• **THE TASK**
All of the entries below are to be retyped exactly.

*** AVAILABLE RECORDS ***

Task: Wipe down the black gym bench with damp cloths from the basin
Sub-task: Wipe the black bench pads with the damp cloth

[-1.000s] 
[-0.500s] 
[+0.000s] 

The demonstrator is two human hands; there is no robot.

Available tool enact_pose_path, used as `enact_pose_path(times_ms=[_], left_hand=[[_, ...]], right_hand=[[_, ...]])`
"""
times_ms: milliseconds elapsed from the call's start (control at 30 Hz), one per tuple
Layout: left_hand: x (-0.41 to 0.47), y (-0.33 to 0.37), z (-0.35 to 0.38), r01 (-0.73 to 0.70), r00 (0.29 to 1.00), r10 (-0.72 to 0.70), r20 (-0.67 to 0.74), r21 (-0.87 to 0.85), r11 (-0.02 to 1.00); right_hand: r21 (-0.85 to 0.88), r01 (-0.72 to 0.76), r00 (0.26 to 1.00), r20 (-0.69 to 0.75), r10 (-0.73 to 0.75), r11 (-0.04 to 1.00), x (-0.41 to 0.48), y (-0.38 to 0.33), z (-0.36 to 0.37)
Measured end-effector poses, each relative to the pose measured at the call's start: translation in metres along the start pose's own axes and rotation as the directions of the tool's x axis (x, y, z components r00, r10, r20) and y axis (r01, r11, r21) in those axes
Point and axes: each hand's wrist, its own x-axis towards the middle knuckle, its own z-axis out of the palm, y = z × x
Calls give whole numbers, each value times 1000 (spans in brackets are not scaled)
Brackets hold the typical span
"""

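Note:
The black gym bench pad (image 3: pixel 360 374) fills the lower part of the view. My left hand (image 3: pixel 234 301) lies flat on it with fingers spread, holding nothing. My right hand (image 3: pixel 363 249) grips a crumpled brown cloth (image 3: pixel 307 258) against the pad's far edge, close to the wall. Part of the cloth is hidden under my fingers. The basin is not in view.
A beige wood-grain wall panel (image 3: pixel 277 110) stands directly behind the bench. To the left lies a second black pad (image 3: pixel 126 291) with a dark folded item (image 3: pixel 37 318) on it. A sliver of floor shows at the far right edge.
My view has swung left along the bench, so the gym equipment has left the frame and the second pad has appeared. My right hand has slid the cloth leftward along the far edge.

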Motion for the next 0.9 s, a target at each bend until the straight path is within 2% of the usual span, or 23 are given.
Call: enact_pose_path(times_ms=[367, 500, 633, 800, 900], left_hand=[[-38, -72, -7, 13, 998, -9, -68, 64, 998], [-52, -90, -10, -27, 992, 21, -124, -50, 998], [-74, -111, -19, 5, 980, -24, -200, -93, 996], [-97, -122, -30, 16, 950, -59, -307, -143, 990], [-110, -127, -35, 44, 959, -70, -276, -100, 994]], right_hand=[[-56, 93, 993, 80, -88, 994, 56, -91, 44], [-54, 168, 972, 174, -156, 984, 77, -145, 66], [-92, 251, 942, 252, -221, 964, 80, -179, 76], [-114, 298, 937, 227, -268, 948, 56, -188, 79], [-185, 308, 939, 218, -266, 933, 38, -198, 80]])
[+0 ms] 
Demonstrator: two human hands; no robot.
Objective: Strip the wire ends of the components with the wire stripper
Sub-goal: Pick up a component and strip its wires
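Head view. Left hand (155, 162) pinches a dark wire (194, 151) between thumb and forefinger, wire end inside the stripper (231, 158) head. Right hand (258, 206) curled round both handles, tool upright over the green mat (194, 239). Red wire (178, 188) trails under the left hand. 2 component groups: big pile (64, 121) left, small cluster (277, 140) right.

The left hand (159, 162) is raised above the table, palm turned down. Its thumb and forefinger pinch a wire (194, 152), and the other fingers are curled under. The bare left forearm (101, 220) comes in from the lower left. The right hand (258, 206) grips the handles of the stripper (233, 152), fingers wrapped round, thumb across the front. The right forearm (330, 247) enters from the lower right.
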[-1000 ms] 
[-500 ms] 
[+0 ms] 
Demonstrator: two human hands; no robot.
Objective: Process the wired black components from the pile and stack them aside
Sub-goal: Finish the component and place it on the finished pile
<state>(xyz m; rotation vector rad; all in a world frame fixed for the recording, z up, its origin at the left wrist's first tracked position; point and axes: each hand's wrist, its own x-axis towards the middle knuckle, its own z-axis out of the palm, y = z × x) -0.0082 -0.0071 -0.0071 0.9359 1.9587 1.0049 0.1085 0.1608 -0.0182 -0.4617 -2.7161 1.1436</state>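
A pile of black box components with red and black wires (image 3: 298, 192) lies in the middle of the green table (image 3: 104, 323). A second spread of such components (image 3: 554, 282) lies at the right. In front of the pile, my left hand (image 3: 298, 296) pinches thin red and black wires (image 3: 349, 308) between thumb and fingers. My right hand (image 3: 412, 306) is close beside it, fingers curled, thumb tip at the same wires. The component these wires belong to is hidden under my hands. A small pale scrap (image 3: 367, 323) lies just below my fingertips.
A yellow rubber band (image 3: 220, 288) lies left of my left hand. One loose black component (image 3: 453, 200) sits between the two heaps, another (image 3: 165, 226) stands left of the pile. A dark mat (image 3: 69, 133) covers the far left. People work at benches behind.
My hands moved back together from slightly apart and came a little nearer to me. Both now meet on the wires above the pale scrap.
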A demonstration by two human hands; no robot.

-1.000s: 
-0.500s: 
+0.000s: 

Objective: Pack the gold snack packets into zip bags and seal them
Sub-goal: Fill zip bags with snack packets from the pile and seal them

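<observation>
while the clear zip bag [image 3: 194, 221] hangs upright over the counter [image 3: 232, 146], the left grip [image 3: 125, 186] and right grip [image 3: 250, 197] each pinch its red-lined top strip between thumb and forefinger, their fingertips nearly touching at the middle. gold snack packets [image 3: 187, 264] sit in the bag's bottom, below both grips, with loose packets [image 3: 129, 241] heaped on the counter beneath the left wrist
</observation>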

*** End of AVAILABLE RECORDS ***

• **EXERCISE OUTPUT**
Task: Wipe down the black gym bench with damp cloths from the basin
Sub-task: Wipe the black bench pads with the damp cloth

[-1.000s] 
[-0.500s] 
[+0.000s] 

The demonstrator is two human hands; there is no robot.

Available tool enact_pose_path, used as `enact_pose_path(times_ms=[_], left_hand=[[_, ...]], right_hand=[[_, ...]])`
"""
times_ms: milliseconds elapsed from the call's start (control at 30 Hz), one per tuple
Layout: left_hand: x (-0.41 to 0.47), y (-0.33 to 0.37), z (-0.35 to 0.38), r01 (-0.73 to 0.70), r00 (0.29 to 1.00), r10 (-0.72 to 0.70), r20 (-0.67 to 0.74), r21 (-0.87 to 0.85), r11 (-0.02 to 1.00); right_hand: r21 (-0.85 to 0.88), r01 (-0.72 to 0.76), r00 (0.26 to 1.00), r20 (-0.69 to 0.75), r10 (-0.73 to 0.75), r11 (-0.04 to 1.00), x (-0.41 to 0.48), y (-0.38 to 0.33), z (-0.36 to 0.37)
Measured end-effector poses, each relative to the pose measured at the call's start: translation in metres along the start pose's own axes and rotation as the directions of the tool's x axis (x, y, z components r00, r10, r20) and y axis (r01, r11, r21) in those axes
Point and axes: each hand's wrist, its own x-axis towards the middle knuckle, its own z-axis out of the palm, y = z × x
Calls give whole numbers, each value times 1000 (spans in brackets are not scaled)
Brackets hold the typical span
"""

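Note:
The black gym bench pad (image 3: pixel 360 374) fills the lower part of the view. My left hand (image 3: pixel 234 301) lies flat on it with fingers spread, holding nothing. My right hand (image 3: pixel 363 249) grips a crumpled brown cloth (image 3: pixel 307 258) against the pad's far edge, close to the wall. Part of the cloth is hidden under my fingers. The basin is not in view.
A beige wood-grain wall panel (image 3: pixel 277 110) stands directly behind the bench. To the left lies a second black pad (image 3: pixel 126 291) with a dark folded item (image 3: pixel 37 318) on it. A sliver of floor shows at the far right edge.
My view has swung left along the bench, so the gym equipment has left the frame and the second pad has appeared. My right hand has slid the cloth leftward along the far edge.
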
Motion for the next 0.9 s, a target at each bend until the straight path is within 2% of the usual span, or 23 are given.
Call: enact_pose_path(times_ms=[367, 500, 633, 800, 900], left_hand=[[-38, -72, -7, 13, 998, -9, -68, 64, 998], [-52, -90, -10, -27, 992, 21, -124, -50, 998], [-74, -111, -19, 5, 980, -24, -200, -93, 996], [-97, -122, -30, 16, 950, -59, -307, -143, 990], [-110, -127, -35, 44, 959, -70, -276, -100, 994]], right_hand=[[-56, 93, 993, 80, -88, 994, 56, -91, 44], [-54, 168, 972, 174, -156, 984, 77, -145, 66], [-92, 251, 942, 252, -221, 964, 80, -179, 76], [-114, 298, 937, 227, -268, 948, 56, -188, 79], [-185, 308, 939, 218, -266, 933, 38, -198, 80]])
[+0 ms] 
Demonstrator: two human hands; no robot.
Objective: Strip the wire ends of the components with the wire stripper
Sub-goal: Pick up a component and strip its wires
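Head view. Left hand (155, 162) pinches a dark wire (194, 151) between thumb and forefinger, wire end inside the stripper (231, 158) head. Right hand (258, 206) curled round both handles, tool upright over the green mat (194, 239). Red wire (178, 188) trails under the left hand. 2 component groups: big pile (64, 121) left, small cluster (277, 140) right.

The left hand (159, 162) is raised above the table, palm turned down. Its thumb and forefinger pinch a wire (194, 152), and the other fingers are curled under. The bare left forearm (101, 220) comes in from the lower left. The right hand (258, 206) grips the handles of the stripper (233, 152), fingers wrapped round, thumb across the front. The right forearm (330, 247) enters from the lower right.
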[-1000 ms] 
[-500 ms] 
[+0 ms] 
Demonstrator: two human hands; no robot.
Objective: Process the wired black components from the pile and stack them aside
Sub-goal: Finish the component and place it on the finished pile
<state>(xyz m; rotation vector rad; all in a world frame fixed for the recording, z up, its origin at the left wrist's first tracked position; point and axes: each hand's wrist, its own x-axis towards the middle knuckle, its own z-axis out of the palm, y = z × x) -0.0082 -0.0071 -0.0071 0.9359 1.9587 1.0049 0.1085 0.1608 -0.0182 -0.4617 -2.7161 1.1436</state>
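A pile of black box components with red and black wires (image 3: 298, 192) lies in the middle of the green table (image 3: 104, 323). A second spread of such components (image 3: 554, 282) lies at the right. In front of the pile, my left hand (image 3: 298, 296) pinches thin red and black wires (image 3: 349, 308) between thumb and fingers. My right hand (image 3: 412, 306) is close beside it, fingers curled, thumb tip at the same wires. The component these wires belong to is hidden under my hands. A small pale scrap (image 3: 367, 323) lies just below my fingertips.
A yellow rubber band (image 3: 220, 288) lies left of my left hand. One loose black component (image 3: 453, 200) sits between the two heaps, another (image 3: 165, 226) stands left of the pile. A dark mat (image 3: 69, 133) covers the far left. People work at benches behind.
My hands moved back together from slightly apart and came a little nearer to me. Both now meet on the wires above the pale scrap.
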A demonstration by two human hands; no robot.

-1.000s: 
-0.500s: 
+0.000s: 

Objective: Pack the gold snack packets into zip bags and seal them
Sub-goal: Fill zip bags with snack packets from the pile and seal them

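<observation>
while the clear zip bag [image 3: 194, 221] hangs upright over the counter [image 3: 232, 146], the left grip [image 3: 125, 186] and right grip [image 3: 250, 197] each pinch its red-lined top strip between thumb and forefinger, their fingertips nearly touching at the middle. gold snack packets [image 3: 187, 264] sit in the bag's bottom, below both grips, with loose packets [image 3: 129, 241] heaped on the counter beneath the left wrist
</observation>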

Nothing else is required for this exercise.